■ **Material provided**:

* * * * * * * * *

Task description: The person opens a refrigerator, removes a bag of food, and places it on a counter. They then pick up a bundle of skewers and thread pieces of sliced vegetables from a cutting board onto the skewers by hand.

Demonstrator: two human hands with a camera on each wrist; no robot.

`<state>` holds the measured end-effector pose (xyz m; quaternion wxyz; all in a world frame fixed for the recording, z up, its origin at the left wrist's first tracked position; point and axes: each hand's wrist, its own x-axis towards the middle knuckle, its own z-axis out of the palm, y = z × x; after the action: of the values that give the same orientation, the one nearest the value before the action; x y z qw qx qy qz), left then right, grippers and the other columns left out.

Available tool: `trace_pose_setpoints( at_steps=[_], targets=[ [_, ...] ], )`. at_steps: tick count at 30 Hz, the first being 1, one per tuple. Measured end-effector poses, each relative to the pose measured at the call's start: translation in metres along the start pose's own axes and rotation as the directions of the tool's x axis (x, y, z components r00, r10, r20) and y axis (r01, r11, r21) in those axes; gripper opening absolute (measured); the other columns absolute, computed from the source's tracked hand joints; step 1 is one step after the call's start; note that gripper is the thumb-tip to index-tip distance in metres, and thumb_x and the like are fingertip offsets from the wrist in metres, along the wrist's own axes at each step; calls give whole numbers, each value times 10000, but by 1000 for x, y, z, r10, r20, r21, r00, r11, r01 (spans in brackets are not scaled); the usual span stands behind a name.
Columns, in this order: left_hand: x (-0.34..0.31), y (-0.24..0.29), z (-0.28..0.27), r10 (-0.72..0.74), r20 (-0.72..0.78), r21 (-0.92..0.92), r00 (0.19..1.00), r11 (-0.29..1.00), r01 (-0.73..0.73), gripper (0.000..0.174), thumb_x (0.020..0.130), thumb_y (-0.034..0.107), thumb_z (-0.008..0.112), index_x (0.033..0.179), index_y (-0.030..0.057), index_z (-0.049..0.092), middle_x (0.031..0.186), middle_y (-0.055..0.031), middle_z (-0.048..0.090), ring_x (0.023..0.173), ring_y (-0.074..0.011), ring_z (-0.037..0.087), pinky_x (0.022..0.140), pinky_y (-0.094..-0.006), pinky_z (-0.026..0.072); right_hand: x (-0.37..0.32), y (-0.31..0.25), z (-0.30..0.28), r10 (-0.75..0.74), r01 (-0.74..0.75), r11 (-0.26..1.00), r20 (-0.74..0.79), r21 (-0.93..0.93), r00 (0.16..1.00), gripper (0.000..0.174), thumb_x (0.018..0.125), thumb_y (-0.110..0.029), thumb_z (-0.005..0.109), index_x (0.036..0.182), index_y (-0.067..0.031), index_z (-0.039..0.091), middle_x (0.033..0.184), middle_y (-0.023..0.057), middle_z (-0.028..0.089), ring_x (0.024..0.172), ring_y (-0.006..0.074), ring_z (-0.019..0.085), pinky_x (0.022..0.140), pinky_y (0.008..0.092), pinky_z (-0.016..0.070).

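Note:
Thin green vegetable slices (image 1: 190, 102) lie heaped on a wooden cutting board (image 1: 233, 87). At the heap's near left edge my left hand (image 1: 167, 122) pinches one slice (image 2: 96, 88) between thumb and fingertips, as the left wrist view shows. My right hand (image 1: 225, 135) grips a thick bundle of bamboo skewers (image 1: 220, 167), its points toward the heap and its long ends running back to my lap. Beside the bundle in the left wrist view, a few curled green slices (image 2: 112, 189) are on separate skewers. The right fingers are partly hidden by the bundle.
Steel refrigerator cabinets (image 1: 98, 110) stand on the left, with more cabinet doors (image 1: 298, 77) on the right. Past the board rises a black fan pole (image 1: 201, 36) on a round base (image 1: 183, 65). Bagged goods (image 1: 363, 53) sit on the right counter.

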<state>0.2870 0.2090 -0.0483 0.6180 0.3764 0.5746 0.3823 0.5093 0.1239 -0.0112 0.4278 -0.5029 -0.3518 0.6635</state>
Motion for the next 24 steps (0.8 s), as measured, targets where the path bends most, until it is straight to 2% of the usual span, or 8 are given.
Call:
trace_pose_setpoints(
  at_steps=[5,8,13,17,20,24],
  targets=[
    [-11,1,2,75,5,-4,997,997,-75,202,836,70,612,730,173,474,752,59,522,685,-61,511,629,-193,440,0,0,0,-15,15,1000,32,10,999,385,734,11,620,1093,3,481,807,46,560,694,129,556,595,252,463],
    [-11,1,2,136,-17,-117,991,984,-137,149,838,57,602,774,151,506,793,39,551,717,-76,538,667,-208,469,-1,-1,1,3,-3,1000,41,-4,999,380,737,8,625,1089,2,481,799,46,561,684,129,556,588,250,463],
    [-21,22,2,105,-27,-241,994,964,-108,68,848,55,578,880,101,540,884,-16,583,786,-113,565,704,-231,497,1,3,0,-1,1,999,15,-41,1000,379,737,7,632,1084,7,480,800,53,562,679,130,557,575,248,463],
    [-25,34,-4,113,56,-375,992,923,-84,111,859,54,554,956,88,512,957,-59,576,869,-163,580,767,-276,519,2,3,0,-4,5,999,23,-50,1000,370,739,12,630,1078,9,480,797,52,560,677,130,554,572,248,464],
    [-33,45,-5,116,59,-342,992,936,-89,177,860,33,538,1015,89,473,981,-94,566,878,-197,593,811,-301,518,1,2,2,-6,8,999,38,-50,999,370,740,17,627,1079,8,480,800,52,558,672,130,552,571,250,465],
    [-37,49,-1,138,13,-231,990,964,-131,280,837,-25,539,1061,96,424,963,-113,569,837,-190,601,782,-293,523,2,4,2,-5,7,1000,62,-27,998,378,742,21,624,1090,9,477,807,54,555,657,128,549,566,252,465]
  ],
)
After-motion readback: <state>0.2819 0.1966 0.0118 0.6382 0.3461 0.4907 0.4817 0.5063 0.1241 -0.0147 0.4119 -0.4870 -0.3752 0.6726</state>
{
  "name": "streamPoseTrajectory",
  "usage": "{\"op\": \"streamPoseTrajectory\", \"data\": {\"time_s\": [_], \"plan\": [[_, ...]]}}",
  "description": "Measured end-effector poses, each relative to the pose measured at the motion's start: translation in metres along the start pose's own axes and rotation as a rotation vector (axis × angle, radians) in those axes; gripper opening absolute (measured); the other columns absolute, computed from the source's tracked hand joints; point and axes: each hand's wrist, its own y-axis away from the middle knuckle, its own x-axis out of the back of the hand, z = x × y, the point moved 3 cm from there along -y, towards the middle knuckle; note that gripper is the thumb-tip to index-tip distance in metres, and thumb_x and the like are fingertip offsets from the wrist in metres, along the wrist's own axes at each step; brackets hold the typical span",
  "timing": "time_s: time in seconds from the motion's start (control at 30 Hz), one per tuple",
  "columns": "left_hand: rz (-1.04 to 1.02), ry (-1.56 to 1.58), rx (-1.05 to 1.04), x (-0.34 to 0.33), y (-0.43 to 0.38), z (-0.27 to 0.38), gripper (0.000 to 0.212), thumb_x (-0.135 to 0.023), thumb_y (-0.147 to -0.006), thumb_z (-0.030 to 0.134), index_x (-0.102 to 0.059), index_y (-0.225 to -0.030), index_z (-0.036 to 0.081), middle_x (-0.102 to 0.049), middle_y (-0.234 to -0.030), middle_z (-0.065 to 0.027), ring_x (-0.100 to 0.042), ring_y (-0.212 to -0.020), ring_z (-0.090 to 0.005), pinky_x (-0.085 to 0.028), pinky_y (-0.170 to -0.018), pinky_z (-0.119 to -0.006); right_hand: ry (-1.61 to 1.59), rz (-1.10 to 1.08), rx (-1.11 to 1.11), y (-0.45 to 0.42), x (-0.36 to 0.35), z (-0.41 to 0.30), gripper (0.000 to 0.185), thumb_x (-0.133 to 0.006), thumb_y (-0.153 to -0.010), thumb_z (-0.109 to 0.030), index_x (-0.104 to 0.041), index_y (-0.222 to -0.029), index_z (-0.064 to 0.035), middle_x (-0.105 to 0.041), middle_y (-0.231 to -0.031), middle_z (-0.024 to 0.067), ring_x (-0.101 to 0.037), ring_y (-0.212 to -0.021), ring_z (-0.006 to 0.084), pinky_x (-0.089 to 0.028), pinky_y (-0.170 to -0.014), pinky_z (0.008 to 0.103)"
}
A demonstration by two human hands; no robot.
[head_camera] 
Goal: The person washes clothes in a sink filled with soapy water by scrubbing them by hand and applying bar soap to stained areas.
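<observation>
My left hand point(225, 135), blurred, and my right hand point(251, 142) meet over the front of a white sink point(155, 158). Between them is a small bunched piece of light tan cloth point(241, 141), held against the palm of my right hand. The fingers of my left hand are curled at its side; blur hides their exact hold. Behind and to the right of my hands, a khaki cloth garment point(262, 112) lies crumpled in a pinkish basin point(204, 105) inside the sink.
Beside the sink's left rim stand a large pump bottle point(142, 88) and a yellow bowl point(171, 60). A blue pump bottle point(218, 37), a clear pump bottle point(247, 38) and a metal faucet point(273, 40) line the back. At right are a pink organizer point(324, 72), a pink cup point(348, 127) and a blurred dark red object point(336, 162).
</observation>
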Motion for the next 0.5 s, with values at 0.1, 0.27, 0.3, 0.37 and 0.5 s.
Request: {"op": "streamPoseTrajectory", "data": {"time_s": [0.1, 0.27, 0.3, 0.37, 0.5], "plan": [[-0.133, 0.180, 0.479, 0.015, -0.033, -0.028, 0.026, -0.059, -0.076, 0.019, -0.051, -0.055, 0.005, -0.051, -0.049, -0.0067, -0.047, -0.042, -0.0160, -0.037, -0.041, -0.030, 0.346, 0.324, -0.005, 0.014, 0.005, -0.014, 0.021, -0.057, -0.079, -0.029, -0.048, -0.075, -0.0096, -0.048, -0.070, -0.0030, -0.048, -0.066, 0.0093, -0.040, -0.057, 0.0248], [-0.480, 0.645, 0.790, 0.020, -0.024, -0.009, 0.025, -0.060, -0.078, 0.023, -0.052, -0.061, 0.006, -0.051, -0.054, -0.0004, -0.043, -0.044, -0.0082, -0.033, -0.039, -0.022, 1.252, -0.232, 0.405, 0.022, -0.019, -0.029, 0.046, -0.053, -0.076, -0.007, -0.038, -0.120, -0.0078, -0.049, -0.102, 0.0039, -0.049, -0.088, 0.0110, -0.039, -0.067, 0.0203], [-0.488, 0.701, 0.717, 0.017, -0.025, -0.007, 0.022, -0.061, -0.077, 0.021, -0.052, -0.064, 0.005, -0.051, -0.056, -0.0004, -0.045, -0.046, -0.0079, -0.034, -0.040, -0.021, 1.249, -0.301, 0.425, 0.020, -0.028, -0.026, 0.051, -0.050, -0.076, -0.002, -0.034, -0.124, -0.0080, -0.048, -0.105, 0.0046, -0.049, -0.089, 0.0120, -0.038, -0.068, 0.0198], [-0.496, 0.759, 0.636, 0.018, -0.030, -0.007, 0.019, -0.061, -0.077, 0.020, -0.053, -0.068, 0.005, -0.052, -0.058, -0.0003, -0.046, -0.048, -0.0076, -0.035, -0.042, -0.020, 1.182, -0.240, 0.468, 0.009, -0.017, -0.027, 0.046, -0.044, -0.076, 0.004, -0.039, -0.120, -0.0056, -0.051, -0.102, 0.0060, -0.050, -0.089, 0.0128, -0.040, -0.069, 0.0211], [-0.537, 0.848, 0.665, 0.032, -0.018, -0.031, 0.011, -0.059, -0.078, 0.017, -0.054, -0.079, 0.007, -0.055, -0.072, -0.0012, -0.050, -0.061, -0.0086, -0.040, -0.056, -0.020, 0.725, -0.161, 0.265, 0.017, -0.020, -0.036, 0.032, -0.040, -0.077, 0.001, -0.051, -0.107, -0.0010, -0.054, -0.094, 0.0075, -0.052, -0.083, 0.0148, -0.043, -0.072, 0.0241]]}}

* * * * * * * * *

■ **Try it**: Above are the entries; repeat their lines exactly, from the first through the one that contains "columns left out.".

■ **Written answer**:
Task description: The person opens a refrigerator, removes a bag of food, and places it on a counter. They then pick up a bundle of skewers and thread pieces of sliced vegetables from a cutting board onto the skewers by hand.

Demonstrator: two human hands with a camera on each wrist; no robot.

`<state>` holds the measured end-effector pose (xyz m; quaternion wxyz; all in a world frame fixed for the recording, z up, its origin at the left wrist's first tracked position; point and axes: each hand's wrist, its own x-axis towards the middle knuckle, its own z-axis out of the palm, y = z × x; after the action: of the values that give the same orientation, the one nearest the value before the action; x y z qw qx qy qz), left then right, grippers and the other columns left out.

The response to this exercise is done.